3. Pro-Bitcoin Policy Shift: Bitcoin started as a bottom-up movement and has become a top-down imperative. The evolving political and regulatory landscape around the world is maturing. Policy makers recognize the transformative power of digital assets, helping pave the way for a regulatory framework around the globe that is increasingly pro-Bitcoin and supportive of digital innovation.
4. Unprecedented TAM Opportunity: Bitcoin and digital assets represent a unique opportunity to capture market share from traditional asset classes and expand the Total Addressable Market (TAM). Currently, crypto comprises only a small fraction of the global asset landscape. With Bitcoin valued at approximately $2 trillion, it accounts for less than 1% of the $900 trillion total global asset value. We anticipate that Bitcoin’s market capitalization will surpass that of cars, art, and even gold, while steadily eating into other major asset classes, redefining the financial paradigm of our time.

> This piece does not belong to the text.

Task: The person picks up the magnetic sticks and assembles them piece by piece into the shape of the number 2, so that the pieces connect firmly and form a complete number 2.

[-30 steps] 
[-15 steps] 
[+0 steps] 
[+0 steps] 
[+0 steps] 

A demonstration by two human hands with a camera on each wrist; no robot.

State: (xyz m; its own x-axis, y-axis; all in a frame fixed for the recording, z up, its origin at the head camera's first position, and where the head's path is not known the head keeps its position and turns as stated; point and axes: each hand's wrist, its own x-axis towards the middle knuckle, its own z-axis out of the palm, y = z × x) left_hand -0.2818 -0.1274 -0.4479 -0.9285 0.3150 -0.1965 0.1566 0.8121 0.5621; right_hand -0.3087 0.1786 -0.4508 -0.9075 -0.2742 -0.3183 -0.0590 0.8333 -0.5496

5. Superior Collateral: Bitcoin represents the ultimate form of property. As a true bearer asset, it eliminates counterparty risk and offers unparalleled security. For the first time in history, we have an institutionally recognized and adopted asset with finite scarcity, redefining the concept of reliable collateral in the digital age.
6. Compressed Timeframes: Tokenization and 24/7 trading unlocks entirely new markets, and unprecedented efficiency. Unlike traditional 60/40 portfolio models constrained by limited trading hours, digital assets operate seamlessly around the clock, enabling faster liquidity, broader access, and greater flexibility. This continuous innovation positions investors to capitalize on emerging opportunities that were previously inaccessible, redefining portfolio performance and diversification in the digital age.
7. Next-Gen Payment Rails: Bitcoin’s growth is exceeding the remarkable expansion of the internet, following a similar trajectory of adoption and integration into everyday life. As Bitcoin’s user base continues to climb, it is solidifying its role as a digital utility – a decentralized and censorship-resistant means for conducting financial transactions with neutral internet money. This alignment between the internet and Bitcoin highlights how both technologies are transforming global connectivity and digital assets will be the payment rails for AI and robotics.
8. Volatility as Opportunity: Bitcoin’s historical performance demonstrates a powerful truth: any four-year holding period has been profitable. The volatility inherent in digital assets is no longer just a risk – it’s an unparalleled opportunity. By harnessing Bitcoin’s large percentage price moves and combining them with a disciplined, time-shifted approach, investors can redefine the equation of wealth creation: Volatility + Opportunity = Accelerated Returns within a four-year horizon.
9. From Forums to Fortunes: The Power of Decentralized Information:
In today’s digital era, investment insights originate from the open forums of the internet rather than traditional insider networks. Communities on platforms like Reddit, Discord, and X drive collaboration and reveal opportunities, as evidenced by Wall Street Bets and the GameStop movement. Bitcoin itself emerged as a grassroots revolution, illustrating the transformative power of bottom-up movements with top-down implications. BDG excels at navigating this decentralized landscape, uncovering opportunities that were once the sole domain of institutional insiders.